**AIM OF THE EXERCISE**
The whole listing is to be given again without alteration, except that its pictures are dropped.

....................

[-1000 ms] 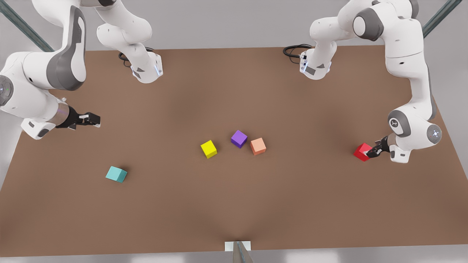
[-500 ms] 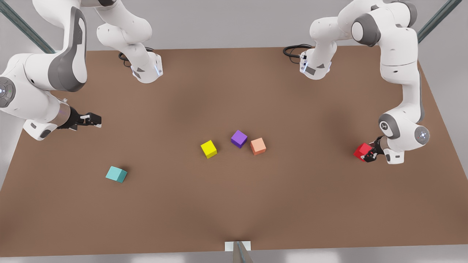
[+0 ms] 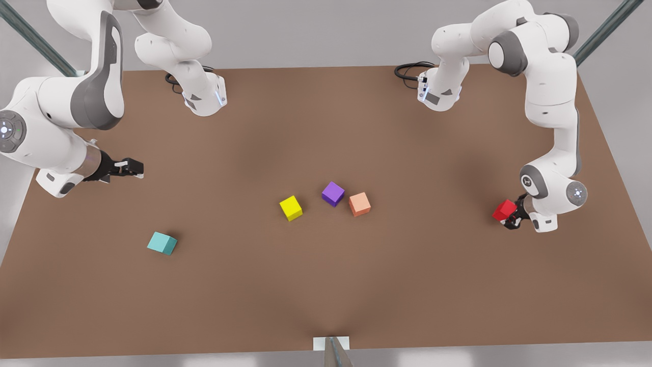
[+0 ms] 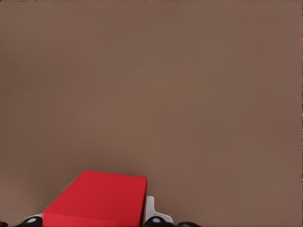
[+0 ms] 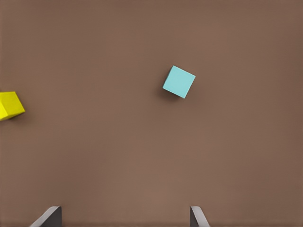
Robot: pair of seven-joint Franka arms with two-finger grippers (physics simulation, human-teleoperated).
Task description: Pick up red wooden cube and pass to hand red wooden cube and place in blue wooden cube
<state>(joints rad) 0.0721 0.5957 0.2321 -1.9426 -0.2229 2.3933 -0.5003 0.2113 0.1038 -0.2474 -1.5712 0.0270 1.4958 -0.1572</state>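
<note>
While your left gripper (image 3: 511,217) sits at the front view's right, its fingers are closed on the small bright red wooden cube (image 3: 504,210), which sits low over the plain brown worktop (image 3: 326,285). Your right gripper (image 3: 133,168) waits at the front view's left with fingers spread wide and nothing between them. You will find the small teal wooden cube (image 3: 162,243) resting on the worktop near that gripper, well apart from the red one. Pale grey walls surround the worktop.

Left claw (image 3: 511,218) clamped low; right claw (image 3: 133,167) spread, hovering.
</note>
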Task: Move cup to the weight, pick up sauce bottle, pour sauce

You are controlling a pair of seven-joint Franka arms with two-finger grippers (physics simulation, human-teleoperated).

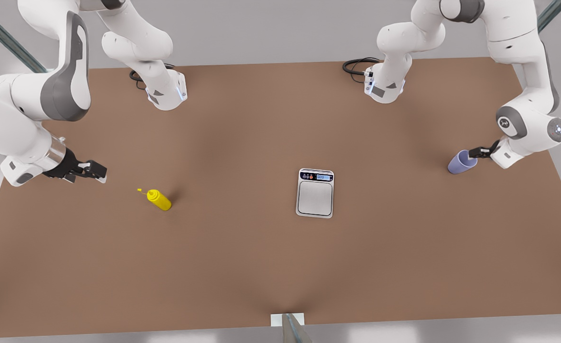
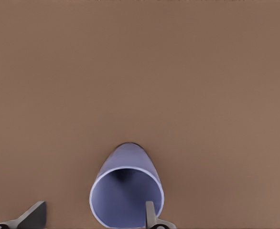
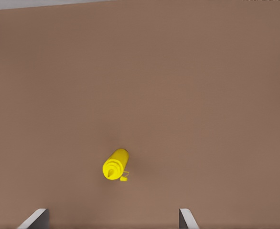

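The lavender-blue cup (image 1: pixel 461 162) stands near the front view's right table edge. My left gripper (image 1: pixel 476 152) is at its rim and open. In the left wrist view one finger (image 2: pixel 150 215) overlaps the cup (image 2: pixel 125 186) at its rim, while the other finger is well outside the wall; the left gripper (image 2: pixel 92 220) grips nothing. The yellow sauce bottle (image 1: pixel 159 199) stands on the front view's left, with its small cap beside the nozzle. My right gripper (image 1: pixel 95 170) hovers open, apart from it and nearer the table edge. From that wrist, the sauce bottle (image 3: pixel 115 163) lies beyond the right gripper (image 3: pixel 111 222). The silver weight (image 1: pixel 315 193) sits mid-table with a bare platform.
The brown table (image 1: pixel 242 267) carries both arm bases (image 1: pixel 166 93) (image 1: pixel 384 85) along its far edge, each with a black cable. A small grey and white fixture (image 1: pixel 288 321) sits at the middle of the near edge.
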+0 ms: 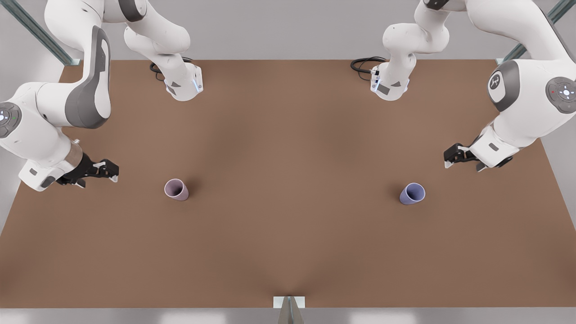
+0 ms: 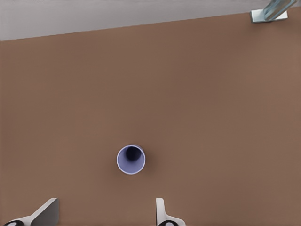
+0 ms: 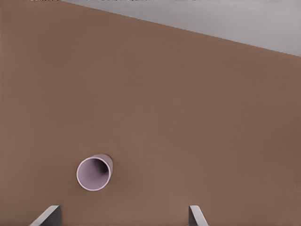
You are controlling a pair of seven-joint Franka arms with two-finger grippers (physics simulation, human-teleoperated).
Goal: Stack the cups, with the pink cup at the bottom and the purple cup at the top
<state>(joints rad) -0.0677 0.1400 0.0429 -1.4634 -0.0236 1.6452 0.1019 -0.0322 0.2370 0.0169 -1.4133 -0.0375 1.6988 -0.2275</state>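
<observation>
Bracket: metal post foot (image 1: 289, 302) at the near edge of the worktop (image 1: 288, 243), on the midline, well apart from both cups.
Pink cup: upright on the worktop (image 3: 197, 108), mouth open upward (image 1: 176, 189); it sits toward the front view's left of the bracket, well apart from the purple cup. From the right wrist view it lies ahead of the fingertips (image 3: 98, 173), off to one side of the gap between them.
Purple cup: upright, mouth up (image 1: 412, 193), toward the front view's right of the bracket. In the left wrist view (image 2: 131, 159) it lies just ahead of the gap between the fingertips.
Between the cups: bare brown worktop (image 2: 211, 103); nothing stands in the way.
Right claw: near the pink cup on its outer side (image 1: 108, 173), raised above the worktop, fingers spread wide (image 3: 44, 216), holding nothing.
Left claw: near the purple cup, on its outer and farther side (image 1: 459, 159), raised, fingers wide apart (image 2: 44, 214), holding nothing.
Arm pose: both arms bend in from the worktop's side edges, wrists angled down toward their cups.
Cables: black loops (image 1: 366, 65) by the arm bases at the far edge.
</observation>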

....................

**SOLUTION**
[-1000 ms] 
[-500 ms] 
[+0 ms] 
[+0 ms] 
[+0 ms] 
Robot: pair of seven-joint Franka arms with two-finger grippers (physics simulation, human-teleoperated).
Task description: Pick up red wooden cube and pass to hand red wooden cube and place in blue wooden cube
<state>(joints rad) 0.0721 0.5957 0.2321 -1.9426 -0.2229 2.3933 -0.5003 0.2113 0.1038 -0.2474 -1.5712 0.0270 1.4958 -0.1572</state>
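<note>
While your left gripper (image 3: 511,217) sits at the front view's right, its fingers are closed on the small bright red wooden cube (image 3: 504,210), which sits low over the plain brown worktop (image 3: 326,285). Your right gripper (image 3: 133,168) waits at the front view's left with fingers spread wide and nothing between them. You will find the small teal wooden cube (image 3: 162,243) resting on the worktop near that gripper, well apart from the red one. Pale grey walls surround the worktop.

Left claw (image 3: 511,218) clamped low; right claw (image 3: 133,167) spread, hovering.
</note>
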Task: Move cup to the weight, pick up sauce bottle, pour sauce

You are controlling a pair of seven-joint Franka arms with two-finger grippers (physics simulation, human-teleoperated).


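The lavender-blue cup (image 1: pixel 461 162) stands near the front view's right table edge. My left gripper (image 1: pixel 476 152) is at its rim and open. In the left wrist view one finger (image 2: pixel 150 215) overlaps the cup (image 2: pixel 125 186) at its rim, while the other finger is well outside the wall; the left gripper (image 2: pixel 92 220) grips nothing. The yellow sauce bottle (image 1: pixel 159 199) stands on the front view's left, with its small cap beside the nozzle. My right gripper (image 1: pixel 95 170) hovers open, apart from it and nearer the table edge. From that wrist, the sauce bottle (image 3: pixel 115 163) lies beyond the right gripper (image 3: pixel 111 222). The silver weight (image 1: pixel 315 193) sits mid-table with a bare platform.
The brown table (image 1: pixel 242 267) carries both arm bases (image 1: pixel 166 93) (image 1: pixel 384 85) along its far edge, each with a black cable. A small grey and white fixture (image 1: pixel 288 321) sits at the middle of the near edge.
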+0 ms: 
+0 ms: 
+0 ms: 
You are controlling a pair of seven-joint Franka arms with two-finger grippers (physics simulation, human-teleoperated).
Goal: Stack the cups, with the pink cup at the bottom and the purple cup at the top
<state>(joints rad) -0.0677 0.1400 0.0429 -1.4634 -0.0236 1.6452 0.1019 -0.0322 0.2370 0.0169 -1.4133 -0.0375 1.6988 -0.2275</state>
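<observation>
Bracket: metal post foot (image 1: 289, 302) at the near edge of the worktop (image 1: 288, 243), on the midline, well apart from both cups.
Pink cup: upright on the worktop (image 3: 197, 108), mouth open upward (image 1: 176, 189); it sits toward the front view's left of the bracket, well apart from the purple cup. From the right wrist view it lies ahead of the fingertips (image 3: 98, 173), off to one side of the gap between them.
Purple cup: upright, mouth up (image 1: 412, 193), toward the front view's right of the bracket. In the left wrist view (image 2: 131, 159) it lies just ahead of the gap between the fingertips.
Between the cups: bare brown worktop (image 2: 211, 103); nothing stands in the way.
Right claw: near the pink cup on its outer side (image 1: 108, 173), raised above the worktop, fingers spread wide (image 3: 44, 216), holding nothing.
Left claw: near the purple cup, on its outer and farther side (image 1: 459, 159), raised, fingers wide apart (image 2: 44, 214), holding nothing.
Arm pose: both arms bend in from the worktop's side edges, wrists angled down toward their cups.
Cables: black loops (image 1: 366, 65) by the arm bases at the far edge.
</observation>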

This completes the answer.